Giving Compass' Take:

• In this Q&A, Vicky Fobel, public affairs and campaigns manager at NCT, discusses how philanthropy can bolster maternity services and help organizations adapt during COVID-19. 

• How can donors help with access to health services? What is the most significant barrier for expectant mothers during this time?

• Understand the risks for pregnant women during COVID-19. 

In this case study, our Systems Change Principal, Seth Reynolds, interviews (virtually) Vicky Fobel, Public Affairs and Campaigns Manager at NCT, to learn how they’re adapting and what philanthropists can do to help parenting charities.

How are your beneficiaries affected by Covid-19?

Social distancing and overwhelmed health services are compounding the already huge challenges of pregnancy and the postnatal period. Expectant and new parents are gravely concerned about missing out on support during pregnancy, the safety of giving birth in hospital, catching coronavirus whilst breastfeeding, or being asked to leave hospital before they are ready.

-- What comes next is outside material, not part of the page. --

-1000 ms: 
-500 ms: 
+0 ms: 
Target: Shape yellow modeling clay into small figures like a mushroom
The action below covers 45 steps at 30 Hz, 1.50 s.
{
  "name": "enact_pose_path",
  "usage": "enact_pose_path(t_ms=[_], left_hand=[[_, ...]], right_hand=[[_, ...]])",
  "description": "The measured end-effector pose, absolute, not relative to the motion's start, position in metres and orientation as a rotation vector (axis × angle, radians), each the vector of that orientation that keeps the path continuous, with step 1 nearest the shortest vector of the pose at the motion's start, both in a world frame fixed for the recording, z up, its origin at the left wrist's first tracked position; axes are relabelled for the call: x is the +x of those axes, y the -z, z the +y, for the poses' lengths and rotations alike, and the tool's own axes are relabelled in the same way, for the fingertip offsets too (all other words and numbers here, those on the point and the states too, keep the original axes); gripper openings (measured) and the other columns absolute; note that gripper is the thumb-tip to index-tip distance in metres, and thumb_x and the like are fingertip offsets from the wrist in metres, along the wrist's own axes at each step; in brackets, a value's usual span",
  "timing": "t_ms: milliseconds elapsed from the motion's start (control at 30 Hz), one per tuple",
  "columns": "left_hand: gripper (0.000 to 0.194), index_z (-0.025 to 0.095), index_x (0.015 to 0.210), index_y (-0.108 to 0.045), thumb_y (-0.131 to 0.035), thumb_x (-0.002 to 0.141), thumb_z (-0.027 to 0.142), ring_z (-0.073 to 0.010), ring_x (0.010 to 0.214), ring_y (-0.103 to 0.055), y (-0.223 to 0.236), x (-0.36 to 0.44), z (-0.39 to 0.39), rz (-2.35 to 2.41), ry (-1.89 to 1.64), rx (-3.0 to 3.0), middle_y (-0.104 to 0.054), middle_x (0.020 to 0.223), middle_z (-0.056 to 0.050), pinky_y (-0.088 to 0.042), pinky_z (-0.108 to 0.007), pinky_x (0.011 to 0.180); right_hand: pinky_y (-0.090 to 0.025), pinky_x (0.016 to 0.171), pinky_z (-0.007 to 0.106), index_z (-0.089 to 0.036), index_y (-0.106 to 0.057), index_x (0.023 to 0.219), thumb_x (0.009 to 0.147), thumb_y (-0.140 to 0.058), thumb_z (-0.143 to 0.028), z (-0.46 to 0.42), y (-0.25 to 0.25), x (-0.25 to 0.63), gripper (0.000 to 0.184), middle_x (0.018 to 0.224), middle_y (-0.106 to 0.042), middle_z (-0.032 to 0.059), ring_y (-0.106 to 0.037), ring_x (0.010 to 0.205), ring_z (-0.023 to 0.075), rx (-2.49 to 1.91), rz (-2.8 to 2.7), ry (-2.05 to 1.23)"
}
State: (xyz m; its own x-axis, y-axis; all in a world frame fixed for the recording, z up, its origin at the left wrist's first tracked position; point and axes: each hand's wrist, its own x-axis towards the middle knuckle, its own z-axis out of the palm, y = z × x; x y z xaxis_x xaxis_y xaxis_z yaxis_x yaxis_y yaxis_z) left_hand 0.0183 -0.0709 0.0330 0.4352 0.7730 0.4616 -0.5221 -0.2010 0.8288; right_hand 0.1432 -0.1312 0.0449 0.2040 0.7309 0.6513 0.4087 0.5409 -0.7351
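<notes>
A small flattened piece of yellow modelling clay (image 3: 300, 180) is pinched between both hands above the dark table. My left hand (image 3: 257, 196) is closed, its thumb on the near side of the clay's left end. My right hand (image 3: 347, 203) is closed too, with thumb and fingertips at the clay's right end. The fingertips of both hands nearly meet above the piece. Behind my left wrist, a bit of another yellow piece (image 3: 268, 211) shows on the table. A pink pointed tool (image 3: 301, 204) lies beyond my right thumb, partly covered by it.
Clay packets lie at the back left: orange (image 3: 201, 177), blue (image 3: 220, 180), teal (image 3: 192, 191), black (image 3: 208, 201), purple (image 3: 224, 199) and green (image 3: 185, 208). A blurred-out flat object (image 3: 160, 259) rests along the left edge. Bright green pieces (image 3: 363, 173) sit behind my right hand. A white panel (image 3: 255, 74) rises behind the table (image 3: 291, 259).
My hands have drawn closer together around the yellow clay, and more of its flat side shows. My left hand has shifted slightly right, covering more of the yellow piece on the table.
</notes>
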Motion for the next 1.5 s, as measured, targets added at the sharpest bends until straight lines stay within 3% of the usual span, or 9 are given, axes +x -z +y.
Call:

Restrictions on daily life are felt hardest by people who are already vulnerable. NCT’s peer-support projects support parents with challenging home lives, many of whom are single, do not have English as a first language or have no family close by. Many do not have access to online resources or smartphones. These families are often isolated. They may have mental health problems. Lack of digital makes social distancing even more difficult.

How can philanthropists help? Both now and in the long-term? 

  • Funding – The biggest challenge is income. The massive shock to income has made service-delivery unsustainable. Staff and services are being cut back by 70-80%.
  • Digital resources for beneficiaries – The most vulnerable beneficiaries are those most likely to be excluded by the digital delivery model, which are only accessible by families who have regular and stable access to digital devices and the internet.
  • Marketing and communications – Online services and virtual groups appear to be more difficult to promote to new audiences, as it is harder to understand the benefits of an unfamiliar delivery model. Similarly, communicating with local hospital trusts is difficult, which makes offering our live online courses to commissioners very resource intensive.